An estimated 360 million people worldwide suffer from hearing loss –– yet relatively few people seek treatment. Barry Levy has today's Consumer Report with some suggestions If you’ve ever been tempted to try one of those cheaper, sound amplifiers you find online or in drug stores instead of the more expensive hearing aids.
You might be wondering what's under this sheet....well, this is the size of the hearing assistance device my wife would love to have me use because she says I don’t listen to her…guys…you know what I’m talking about. But the devices we’re going to look at are pretty inexpensive and no bigger than…a small phone...but they may do more harm than good.
Having trouble following conversations in a noisy restaurant? Straining to hear a co-worker in the cafeteria?
Experts at Consumer Reports looked at some affordable, over-the-counter sound amplifiers...most of which are a fraction of the price of prescription hearing aids –– which can cost thousands. Some amplifiers even cost less than $50-dollars. But Consumer Reports says be careful with these penny-saver models.
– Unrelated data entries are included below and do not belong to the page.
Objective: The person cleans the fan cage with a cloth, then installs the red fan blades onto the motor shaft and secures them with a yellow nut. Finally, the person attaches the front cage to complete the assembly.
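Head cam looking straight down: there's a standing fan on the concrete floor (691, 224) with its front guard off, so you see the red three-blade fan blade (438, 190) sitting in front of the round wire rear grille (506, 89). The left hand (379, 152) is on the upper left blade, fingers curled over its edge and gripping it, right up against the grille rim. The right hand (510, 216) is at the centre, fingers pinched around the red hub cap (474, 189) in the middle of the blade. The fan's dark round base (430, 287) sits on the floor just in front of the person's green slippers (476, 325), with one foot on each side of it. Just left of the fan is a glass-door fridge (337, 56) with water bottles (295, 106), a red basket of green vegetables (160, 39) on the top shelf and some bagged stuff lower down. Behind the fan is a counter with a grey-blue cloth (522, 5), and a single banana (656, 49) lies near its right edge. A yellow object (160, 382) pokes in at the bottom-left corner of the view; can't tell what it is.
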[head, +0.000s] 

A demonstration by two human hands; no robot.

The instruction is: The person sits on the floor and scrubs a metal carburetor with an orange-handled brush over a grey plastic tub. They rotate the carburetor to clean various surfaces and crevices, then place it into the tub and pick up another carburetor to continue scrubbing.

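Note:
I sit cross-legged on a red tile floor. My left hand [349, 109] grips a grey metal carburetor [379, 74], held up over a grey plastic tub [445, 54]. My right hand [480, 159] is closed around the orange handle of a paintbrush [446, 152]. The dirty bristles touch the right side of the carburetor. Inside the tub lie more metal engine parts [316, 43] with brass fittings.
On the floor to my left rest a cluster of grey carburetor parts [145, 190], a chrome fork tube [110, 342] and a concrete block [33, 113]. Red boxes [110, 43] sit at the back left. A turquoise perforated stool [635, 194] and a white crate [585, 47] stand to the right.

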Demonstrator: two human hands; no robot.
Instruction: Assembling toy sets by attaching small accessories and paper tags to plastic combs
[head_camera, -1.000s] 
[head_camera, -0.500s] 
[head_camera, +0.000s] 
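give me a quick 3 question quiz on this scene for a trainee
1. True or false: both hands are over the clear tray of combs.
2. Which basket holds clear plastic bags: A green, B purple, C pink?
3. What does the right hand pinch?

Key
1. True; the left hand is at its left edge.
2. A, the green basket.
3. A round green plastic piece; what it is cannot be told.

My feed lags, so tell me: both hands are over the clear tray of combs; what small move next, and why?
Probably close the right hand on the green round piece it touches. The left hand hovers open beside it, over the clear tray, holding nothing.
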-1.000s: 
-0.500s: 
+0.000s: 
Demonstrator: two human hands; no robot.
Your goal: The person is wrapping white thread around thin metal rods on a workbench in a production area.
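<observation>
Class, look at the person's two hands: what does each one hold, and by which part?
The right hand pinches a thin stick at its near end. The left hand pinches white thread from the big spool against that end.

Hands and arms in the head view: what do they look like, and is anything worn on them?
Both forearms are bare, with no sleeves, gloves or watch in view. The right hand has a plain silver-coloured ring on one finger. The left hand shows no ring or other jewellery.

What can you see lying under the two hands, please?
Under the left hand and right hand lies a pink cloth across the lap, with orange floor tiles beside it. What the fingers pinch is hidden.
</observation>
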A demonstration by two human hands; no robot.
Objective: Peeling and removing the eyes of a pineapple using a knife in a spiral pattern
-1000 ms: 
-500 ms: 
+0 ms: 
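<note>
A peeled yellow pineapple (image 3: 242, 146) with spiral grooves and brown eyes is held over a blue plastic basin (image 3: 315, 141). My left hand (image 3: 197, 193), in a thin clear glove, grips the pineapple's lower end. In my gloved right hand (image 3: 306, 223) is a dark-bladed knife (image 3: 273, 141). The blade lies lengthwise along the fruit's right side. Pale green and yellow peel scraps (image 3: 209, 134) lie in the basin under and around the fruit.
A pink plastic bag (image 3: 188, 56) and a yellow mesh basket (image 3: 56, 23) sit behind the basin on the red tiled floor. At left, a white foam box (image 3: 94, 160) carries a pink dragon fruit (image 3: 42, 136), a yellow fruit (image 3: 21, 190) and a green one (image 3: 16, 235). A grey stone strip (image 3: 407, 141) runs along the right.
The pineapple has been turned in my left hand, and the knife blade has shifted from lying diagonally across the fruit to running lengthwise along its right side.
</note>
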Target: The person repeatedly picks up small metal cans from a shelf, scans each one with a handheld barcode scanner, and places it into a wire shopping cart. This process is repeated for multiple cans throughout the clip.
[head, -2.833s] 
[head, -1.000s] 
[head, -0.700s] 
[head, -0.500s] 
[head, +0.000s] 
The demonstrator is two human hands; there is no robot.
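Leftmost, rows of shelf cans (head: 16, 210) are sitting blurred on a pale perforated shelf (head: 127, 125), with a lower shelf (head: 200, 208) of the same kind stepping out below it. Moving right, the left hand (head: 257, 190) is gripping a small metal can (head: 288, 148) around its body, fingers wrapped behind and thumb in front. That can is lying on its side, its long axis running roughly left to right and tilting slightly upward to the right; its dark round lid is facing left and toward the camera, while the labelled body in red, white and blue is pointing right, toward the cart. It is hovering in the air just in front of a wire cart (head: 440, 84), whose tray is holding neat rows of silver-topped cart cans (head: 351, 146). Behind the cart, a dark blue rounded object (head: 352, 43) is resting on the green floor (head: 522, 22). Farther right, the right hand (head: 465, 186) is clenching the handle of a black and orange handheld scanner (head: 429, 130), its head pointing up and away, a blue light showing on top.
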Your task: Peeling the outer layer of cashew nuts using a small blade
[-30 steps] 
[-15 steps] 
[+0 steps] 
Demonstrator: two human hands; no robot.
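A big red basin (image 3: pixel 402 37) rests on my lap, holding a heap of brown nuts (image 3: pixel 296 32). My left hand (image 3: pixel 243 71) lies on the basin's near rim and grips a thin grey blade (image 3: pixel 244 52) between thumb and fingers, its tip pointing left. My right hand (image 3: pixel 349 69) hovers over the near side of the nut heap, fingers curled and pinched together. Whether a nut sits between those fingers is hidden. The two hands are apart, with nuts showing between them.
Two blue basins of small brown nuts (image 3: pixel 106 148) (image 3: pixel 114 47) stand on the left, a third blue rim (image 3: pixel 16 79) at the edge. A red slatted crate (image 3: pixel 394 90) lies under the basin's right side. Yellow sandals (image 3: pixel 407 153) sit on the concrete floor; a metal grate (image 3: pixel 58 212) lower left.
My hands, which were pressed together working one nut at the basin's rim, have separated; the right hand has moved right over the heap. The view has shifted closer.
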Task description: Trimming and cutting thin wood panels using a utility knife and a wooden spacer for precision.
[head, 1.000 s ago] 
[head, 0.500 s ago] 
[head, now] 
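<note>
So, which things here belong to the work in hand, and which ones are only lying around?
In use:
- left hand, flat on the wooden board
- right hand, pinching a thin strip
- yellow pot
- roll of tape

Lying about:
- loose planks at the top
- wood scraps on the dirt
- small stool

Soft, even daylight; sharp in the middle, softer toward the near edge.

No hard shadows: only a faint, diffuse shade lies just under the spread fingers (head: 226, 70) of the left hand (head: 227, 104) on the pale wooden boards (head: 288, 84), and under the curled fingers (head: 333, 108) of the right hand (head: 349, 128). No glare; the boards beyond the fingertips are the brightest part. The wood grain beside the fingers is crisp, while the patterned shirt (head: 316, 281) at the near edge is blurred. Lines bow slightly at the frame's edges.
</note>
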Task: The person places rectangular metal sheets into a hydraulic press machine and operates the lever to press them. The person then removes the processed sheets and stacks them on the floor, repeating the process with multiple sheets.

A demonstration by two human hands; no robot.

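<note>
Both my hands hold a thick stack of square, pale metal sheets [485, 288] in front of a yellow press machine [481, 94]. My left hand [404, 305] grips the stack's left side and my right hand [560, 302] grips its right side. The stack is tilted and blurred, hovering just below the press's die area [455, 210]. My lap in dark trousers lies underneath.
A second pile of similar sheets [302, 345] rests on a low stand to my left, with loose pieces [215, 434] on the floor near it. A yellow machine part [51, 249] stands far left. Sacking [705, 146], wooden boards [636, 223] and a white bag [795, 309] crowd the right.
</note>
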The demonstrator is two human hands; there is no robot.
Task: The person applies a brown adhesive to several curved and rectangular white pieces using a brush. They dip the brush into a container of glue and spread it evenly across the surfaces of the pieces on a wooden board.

“So, we found that actually the really cheap ones aren’t that effective at helping people with hearing loss –– and more importantly, they could actually, potentially damage people’s hearing further by over-amplifying loud sounds - like a siren, for instance,” Julia Calderon, Consumer Reports Health Editor.
Two other, pricier, amplifiers –– this $350-dollar Sound World Solutions, C-S-50-Plus –– and this $214-dollar Eteemotick Bean –– did a little bit better, but it’s complicated.
When tested in a lab –– by a professional hearing aid researcher –– both showed promise for people with mild to moderate hearing loss...while also protecting against over-amplification of loud sounds.
Plus, panelists who tried them said they were comfortable and easy to use. But in real-life situations, reactions were mixed.
“So they seemed to help with things like t-v watching –– but they weren’t so great at deciphering conversations in a noisy environment.”
Which means, if you do decide to try an amplifier, be sure to check the return policy before you buy.
Some amplifiers may be worth a try but the best thing to do is see a hearing specialist, to see if these devices are right for your needs...you definitely don't want to get stuck with a big boat anchor like this.
Also, make sure to check with you health insurance provider to see if they cover any of the cost of hearing aids before possibly being stuck with a big bill.